PROJECT SUMMARY
This R03 proposal describes a two-year research plan focused on the investigation of previously unannotated
miniproteins to the genetic etiology of Autism Spectrum Disorder (ASD). Rare inherited and de novo genetic
variants are important causes of ASD, but explain the etiology in only ~20% of families. Furthermore, rare
ASD-associated variants have been identified in noncoding regions of the genome, but the functional
significance of those found is largely unknown, representing a critical knowledge gap in ASD genetics. We
recently completed a study to profile the mRNA translational landscape (the “translatome”) of the human brain,
identifying thousands of small open reading frames (sORFs) encoding putative miniproteins <100 amino acids,
many of which are translated from annotated noncoding regions of the genome. We hypothesize that
miniproteins represent an unappreciated cache of hidden genes whose role in disease is almost entirely
unexplored. To address the potential role of miniproteins in ASD, we will leverage the largest whole-genome
sequencing (WGS) dataset in ASD, as well as our newly created atlas of human brain miniproteins, to discover
miniprotein genes associated with ASD risk based on rare inherited and de novo sequence-level and structural
variants (Aim 1). Additionally, our preliminary data suggest that many miniproteins lack three-dimensional
structure (intrinsically disordered) and are rich in sequence motifs that bind RNA. Traditional sequence-based
analysis of proteins will perform poorly on short, highly disordered miniproteins. Therefore, in Aim 2, we will
build physical feature-based analysis paradigms to predict the molecular function of ASD-associated
miniproteins.

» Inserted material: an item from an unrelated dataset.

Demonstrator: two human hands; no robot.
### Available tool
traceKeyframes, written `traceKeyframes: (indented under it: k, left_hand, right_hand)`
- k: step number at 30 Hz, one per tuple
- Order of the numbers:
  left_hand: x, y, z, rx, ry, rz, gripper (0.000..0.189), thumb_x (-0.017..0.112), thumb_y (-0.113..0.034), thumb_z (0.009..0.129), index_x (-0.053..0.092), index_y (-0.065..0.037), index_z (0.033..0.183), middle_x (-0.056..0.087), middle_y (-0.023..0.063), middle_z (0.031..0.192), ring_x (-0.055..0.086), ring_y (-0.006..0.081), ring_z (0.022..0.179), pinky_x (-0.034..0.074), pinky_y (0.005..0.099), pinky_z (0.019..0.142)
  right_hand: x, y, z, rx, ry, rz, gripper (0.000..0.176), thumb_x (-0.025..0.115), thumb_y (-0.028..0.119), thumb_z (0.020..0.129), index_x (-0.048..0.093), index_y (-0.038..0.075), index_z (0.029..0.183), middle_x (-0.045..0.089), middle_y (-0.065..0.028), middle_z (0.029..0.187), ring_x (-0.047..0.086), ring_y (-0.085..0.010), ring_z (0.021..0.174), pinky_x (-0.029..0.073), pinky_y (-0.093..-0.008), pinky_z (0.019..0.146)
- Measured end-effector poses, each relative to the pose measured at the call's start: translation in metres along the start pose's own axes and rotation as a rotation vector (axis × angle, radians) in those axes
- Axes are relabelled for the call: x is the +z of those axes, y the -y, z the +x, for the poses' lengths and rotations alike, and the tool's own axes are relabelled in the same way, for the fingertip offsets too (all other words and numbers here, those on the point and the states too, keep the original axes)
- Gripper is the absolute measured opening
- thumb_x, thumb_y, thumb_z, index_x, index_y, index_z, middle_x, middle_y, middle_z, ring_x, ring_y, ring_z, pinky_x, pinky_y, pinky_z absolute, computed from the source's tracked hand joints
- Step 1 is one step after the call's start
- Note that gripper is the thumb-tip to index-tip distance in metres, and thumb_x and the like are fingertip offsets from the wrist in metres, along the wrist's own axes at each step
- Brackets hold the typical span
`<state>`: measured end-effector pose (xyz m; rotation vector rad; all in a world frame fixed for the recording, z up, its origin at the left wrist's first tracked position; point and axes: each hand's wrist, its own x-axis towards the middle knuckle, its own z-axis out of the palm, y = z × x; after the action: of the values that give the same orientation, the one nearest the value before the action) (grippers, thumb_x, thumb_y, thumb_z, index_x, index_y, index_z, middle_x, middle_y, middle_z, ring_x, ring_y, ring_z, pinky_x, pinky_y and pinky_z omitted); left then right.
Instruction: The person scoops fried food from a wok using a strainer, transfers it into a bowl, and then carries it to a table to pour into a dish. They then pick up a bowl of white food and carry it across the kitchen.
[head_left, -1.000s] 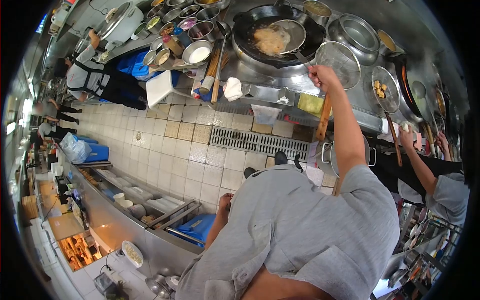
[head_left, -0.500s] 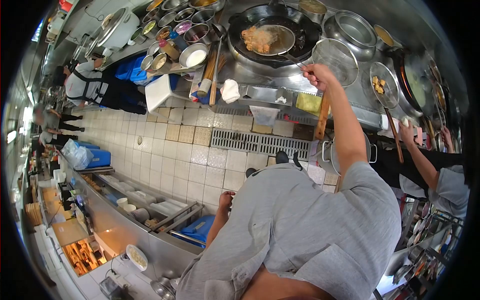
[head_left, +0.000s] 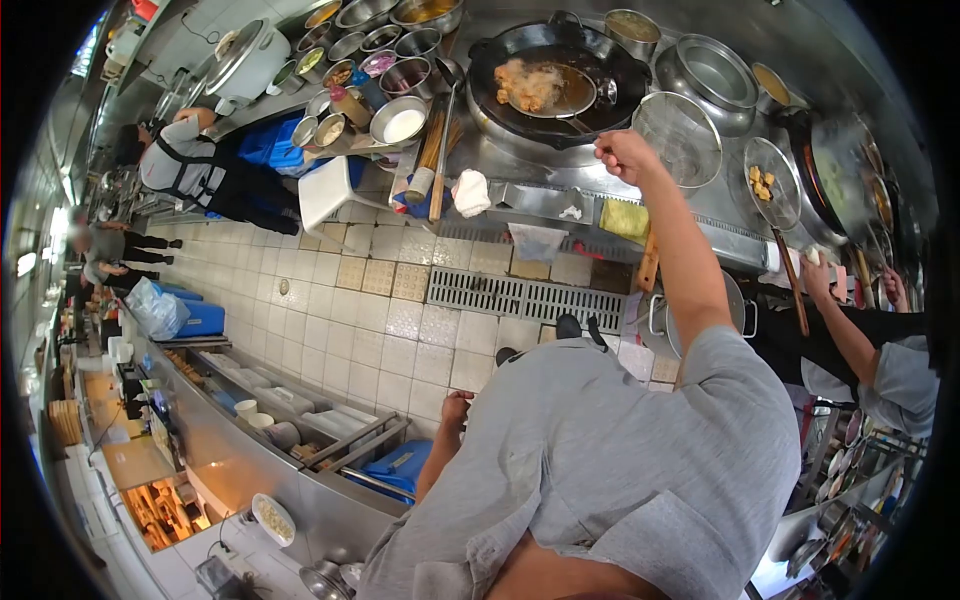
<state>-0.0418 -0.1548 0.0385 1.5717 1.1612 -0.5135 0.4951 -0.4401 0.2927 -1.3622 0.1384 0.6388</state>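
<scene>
My right hand [head_left: 627,157] is closed around the handle end of a wire strainer [head_left: 580,92], whose basket sits in a black wok [head_left: 630,90]. Golden-brown fried pieces [head_left: 530,86] lie at the left of the basket, with pale bubbling foam over them and dark oil around. To the right of the wok, a larger mesh strainer [head_left: 675,140] rests close to my right forearm. Down by my side hangs my left hand [head_left: 457,411], fingers curled, with nothing visible in it.
Metal bowls of ingredients [head_left: 405,120] crowd the back left. A ladle [head_left: 445,140] lies beside a bundle of sticks. At right, a co-worker's hand [head_left: 818,278] is near another strainer holding food [head_left: 770,185]. A large pot [head_left: 700,305] stands by my right arm; a steel counter [head_left: 330,500] is behind.
The strainer's basket looks lower in the oil, with more foam over the fried pieces. My right hand has shifted slightly. The whole view has moved a little down and right.
</scene>
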Motion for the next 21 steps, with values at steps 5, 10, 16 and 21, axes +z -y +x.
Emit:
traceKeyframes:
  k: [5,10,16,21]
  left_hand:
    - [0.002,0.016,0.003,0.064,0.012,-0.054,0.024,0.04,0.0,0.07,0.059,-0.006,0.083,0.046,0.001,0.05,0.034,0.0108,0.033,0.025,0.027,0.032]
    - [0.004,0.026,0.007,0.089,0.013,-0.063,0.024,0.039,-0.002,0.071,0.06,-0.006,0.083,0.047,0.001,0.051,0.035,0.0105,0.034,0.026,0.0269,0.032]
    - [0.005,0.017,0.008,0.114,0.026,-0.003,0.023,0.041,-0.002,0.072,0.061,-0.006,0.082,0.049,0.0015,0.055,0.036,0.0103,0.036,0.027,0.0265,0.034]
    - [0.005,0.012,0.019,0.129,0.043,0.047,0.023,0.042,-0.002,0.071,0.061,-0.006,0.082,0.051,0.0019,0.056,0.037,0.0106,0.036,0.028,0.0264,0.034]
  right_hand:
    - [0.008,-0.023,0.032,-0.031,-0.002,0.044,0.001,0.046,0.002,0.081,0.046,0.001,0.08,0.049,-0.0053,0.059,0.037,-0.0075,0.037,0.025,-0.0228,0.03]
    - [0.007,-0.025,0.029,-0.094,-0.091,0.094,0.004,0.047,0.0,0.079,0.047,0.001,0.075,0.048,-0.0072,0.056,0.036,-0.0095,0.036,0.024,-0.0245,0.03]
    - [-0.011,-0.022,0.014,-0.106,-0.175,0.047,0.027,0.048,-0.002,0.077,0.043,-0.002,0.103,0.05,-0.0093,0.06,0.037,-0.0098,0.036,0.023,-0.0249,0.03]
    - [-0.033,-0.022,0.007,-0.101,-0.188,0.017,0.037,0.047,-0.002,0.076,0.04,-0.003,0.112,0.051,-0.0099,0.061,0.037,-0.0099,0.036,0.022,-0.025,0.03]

This work combines expertise in developmental neuroscience, genomics, and computational
protein biology. The knowledge gained from this R03, including the identification of new ASD-associated
genes, will form the basis of future studies to characterize the function, cell type-specificity, and developmental
regulation of miniproteins in the human brain, as well as their contribution to ASD. Our approach to
incorporating previously unannotated miniproteins in genetic analysis can be applied to other neurologic and
non-neurologic conditions, thereby expanding our understanding of the genetic architecture of human disease.